テレホン法話
~3分間心のティータイム~

【第1354話】「八月や」 2025(令和7)年8月1日~10日

住職が語る法話を聴くことができます


 お元気ですか。3分間心のティータイム。徳本寺テレホン法話、その第1354話です。

 「八月や 六日九日 十五日」詠み人多数といわれる句だそうですが、戦争の重みを訴える力が感じられます。広島と長崎に原爆が落とされ日、そして終戦となった日が詠み込まれているからです。

 先日檀家のAさんがお出でになりました。終戦から80年という節目なので、戦死したお父さんの供養をお願いしますというのです。昭和100年の今年は、昭和20年の終戦から80年になります。Aさんのお父さんは昭和20年8月26日に亡くなっています。この年の過去帳を見ると201人の戒名が記されています。戒名から察するに、戦死と思われる方は97人で、全体の約半数です。更に小学生以下と思われる子どもさんも、約30人います。戦中戦後の過酷な生活環境がもたらした数でしょうか。

 Aさんは当時5歳で、弟さん妹さんの3人兄妹です。妹さんはお母さんのおなかの中にいる時なので、お父さんの顔を知りません。夫を亡くしたお母さんは乳飲み子を抱え、苦労しながらも3人の子どもを無事育て上げました。20年ほど前に90を超えて天寿を全うされました。この度戦死したお父さんと一緒にお母さんの供養も行うことになりました。

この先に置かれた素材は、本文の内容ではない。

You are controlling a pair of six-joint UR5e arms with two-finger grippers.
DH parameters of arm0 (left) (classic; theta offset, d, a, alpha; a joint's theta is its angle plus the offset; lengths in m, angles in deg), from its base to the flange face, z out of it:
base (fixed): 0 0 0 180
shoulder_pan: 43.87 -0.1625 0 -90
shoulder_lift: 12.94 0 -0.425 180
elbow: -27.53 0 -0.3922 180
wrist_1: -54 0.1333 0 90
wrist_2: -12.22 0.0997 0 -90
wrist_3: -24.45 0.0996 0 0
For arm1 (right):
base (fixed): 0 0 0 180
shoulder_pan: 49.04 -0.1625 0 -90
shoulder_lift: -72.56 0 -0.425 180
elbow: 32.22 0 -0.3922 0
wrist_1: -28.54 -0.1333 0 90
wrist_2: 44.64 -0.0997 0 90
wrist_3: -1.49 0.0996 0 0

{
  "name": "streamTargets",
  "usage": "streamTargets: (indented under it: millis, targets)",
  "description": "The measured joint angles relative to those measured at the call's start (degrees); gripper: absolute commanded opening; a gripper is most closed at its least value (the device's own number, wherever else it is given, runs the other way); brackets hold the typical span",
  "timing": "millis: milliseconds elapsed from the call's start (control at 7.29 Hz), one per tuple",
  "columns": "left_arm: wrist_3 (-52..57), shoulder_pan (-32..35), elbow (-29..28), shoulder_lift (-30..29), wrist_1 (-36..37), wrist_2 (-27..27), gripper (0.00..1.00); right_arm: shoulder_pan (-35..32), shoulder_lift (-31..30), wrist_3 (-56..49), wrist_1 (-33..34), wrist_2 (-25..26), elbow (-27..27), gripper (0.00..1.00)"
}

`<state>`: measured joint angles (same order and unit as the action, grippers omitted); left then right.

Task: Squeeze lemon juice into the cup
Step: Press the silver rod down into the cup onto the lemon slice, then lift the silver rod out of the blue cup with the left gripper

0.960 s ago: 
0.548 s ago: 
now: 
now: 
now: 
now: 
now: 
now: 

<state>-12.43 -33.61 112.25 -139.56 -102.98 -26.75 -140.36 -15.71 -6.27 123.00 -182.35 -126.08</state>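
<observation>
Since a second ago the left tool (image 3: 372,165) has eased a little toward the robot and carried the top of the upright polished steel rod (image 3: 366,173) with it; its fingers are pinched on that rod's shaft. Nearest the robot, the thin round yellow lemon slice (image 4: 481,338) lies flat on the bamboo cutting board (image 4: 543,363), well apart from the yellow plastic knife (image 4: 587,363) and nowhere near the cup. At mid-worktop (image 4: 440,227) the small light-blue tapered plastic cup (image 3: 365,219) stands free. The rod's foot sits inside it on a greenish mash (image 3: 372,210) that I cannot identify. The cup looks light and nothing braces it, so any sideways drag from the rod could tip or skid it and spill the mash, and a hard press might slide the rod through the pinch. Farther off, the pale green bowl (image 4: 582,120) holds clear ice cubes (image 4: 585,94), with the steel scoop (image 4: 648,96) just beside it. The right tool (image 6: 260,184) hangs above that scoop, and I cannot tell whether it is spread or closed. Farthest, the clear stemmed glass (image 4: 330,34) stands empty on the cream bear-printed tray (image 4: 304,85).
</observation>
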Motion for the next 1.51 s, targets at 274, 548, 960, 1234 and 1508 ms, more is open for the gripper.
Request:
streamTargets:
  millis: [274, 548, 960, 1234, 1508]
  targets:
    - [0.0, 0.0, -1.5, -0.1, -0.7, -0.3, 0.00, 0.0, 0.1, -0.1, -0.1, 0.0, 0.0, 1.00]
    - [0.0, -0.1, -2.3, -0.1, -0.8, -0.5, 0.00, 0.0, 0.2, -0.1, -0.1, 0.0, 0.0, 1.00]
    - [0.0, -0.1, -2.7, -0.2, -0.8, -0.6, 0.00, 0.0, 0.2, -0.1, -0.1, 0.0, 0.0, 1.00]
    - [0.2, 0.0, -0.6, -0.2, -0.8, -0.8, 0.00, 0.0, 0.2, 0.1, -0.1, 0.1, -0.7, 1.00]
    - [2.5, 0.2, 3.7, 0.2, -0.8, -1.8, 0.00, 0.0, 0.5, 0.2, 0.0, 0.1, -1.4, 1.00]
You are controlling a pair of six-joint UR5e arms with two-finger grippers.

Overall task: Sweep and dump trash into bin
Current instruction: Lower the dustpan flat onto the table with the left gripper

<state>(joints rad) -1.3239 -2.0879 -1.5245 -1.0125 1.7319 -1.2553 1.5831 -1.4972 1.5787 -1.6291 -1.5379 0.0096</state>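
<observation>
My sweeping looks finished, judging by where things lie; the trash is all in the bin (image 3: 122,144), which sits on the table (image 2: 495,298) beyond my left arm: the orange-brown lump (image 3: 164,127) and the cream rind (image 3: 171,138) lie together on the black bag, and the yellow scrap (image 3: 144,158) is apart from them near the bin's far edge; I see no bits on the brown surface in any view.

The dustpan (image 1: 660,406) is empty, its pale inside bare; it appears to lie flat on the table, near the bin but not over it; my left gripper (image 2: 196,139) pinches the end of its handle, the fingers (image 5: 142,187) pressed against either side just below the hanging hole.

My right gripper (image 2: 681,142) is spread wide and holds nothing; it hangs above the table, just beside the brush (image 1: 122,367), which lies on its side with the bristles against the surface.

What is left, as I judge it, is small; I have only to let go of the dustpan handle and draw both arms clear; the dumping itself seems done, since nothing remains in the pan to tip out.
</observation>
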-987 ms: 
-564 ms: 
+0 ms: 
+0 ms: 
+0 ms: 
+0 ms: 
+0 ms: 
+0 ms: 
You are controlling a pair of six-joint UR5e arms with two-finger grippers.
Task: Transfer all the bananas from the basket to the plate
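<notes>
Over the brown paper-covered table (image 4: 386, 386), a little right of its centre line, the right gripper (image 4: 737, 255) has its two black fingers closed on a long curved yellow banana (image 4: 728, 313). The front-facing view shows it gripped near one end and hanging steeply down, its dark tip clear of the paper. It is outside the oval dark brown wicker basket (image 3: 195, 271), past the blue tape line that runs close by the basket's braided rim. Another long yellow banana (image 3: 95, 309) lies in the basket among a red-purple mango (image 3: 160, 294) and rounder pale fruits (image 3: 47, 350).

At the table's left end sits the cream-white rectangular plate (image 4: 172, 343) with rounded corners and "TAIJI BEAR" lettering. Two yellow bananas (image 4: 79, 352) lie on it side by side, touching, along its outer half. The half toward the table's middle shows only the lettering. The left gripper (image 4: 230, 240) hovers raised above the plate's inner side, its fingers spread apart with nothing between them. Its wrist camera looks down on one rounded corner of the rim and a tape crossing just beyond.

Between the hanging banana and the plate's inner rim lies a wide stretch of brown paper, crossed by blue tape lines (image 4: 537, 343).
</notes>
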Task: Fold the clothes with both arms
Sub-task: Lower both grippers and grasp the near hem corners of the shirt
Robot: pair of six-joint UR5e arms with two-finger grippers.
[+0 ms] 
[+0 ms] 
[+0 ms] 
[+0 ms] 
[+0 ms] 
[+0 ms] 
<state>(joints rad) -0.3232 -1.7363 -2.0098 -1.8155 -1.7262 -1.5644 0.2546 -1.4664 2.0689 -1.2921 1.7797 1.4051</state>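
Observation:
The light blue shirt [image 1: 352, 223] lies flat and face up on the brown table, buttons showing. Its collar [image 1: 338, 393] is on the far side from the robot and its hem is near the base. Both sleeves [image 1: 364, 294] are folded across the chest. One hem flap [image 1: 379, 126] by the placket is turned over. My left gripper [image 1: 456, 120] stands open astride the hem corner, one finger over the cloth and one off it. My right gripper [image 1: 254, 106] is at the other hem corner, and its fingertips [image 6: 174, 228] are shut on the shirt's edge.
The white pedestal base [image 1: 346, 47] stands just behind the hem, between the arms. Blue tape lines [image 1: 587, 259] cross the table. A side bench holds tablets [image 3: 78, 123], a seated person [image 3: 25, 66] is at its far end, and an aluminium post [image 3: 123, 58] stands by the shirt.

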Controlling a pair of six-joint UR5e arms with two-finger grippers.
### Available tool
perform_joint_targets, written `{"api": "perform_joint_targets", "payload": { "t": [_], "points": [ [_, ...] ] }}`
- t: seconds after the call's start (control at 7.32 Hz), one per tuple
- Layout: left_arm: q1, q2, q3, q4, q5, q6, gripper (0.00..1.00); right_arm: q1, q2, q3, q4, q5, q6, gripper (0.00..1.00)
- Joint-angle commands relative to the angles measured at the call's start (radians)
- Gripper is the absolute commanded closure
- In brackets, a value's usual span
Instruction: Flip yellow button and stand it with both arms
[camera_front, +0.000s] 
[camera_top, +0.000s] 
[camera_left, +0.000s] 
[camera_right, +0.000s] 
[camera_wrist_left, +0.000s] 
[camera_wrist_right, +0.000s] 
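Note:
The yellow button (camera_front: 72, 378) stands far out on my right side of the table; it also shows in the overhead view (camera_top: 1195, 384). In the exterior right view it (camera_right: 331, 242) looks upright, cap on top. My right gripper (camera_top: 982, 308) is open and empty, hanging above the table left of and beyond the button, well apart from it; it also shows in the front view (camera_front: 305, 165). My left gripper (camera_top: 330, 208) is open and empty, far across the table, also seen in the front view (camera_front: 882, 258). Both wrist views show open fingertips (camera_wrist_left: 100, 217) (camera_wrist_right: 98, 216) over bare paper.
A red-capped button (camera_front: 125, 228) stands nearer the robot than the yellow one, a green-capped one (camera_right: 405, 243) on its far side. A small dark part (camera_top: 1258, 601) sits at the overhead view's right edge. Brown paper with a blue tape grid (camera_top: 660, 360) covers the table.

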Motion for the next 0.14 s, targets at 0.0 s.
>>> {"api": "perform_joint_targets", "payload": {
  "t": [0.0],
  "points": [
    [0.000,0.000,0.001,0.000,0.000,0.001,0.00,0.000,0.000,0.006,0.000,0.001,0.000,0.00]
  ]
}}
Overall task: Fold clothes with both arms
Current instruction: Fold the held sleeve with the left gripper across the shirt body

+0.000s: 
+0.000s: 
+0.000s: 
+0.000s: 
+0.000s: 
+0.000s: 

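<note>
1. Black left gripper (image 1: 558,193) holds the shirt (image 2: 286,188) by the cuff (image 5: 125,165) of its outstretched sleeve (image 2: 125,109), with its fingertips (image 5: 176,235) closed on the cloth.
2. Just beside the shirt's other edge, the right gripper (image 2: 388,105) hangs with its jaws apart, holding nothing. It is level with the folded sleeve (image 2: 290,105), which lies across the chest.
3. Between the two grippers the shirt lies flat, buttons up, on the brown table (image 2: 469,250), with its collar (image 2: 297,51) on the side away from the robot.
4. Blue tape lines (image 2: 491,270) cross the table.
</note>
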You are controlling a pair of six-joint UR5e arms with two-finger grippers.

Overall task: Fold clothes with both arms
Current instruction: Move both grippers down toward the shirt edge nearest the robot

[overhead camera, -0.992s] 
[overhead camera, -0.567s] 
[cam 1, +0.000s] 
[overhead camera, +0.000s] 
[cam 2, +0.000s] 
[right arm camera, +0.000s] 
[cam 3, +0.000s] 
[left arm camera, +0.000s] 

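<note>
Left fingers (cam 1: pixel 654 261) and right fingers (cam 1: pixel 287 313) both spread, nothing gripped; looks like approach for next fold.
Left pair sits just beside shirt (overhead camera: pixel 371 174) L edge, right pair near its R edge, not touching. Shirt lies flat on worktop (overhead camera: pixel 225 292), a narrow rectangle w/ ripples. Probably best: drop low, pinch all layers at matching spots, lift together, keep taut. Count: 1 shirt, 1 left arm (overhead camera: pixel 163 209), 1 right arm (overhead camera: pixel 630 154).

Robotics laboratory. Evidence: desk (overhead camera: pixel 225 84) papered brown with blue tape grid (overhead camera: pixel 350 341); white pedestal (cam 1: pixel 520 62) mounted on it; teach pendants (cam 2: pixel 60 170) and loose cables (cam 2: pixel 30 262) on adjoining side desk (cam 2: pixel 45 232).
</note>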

 Aさんのような境遇の方は、檀家さんには勿論、全国にもたくさんいらっしゃいます。戦争は何ひとつ得になることはありません。失うことばかりです。何万何十万という掛け替えのない尊い命が失われています。戦争が終わっても、遺族の方の人生には、想像を絶する悲しみ苦しみ絶望が、日常的に渦巻いていたはずです。

 人の愚かさの中でも戦争はその最たるものです。お釈迦さまは『法句経』の中で次のようにお示しです。「すべてのもの 刀杖(つるぎ)を怖れ すべてのもの 死をおそる おのれを よきためしとなし ひとを害(そこな)い はた そこなわしむるなかれ」つまり、誰もが武器におののき、死を恐れるものである。だから、他人を吾が身にひきくらべて、決して殺してはならぬ、傷つけてはならぬ、ということです。「戦え」と命令する人に、吾が身に引き比べる想像力があれば、決して戦争は起こらないはずです。

 我が国は幸いにして、80年間戦争のない時代が続いています。しかし、今も世界各地で惨い戦争が絶えません。パレスチナ自治区ガザでは、餓死する子どもが日に日に増えています。まだ武器も死も知らない幼き子が真っ先に犠牲になっています。こんな事があってはなりません。それでなくても、地球上は、温暖化の影響でしょうか。どこもかしこも連日猛暑日が続いています。これは人類生存の危機という自然界からの警鐘と思うべきです。戦争などしている場合ではないのです。人類の英知や財力を戦争ではなく、地球の環境保全にこそつぎ込むべきです。そうでなければ異常気象という自然の武器は、万人の命を脅かしてくることでしょう。「八月や 三十 三十五 四十度」(詠み人 誰でも)。
 
 それでは又、8月11日よりお耳にかかりましょう。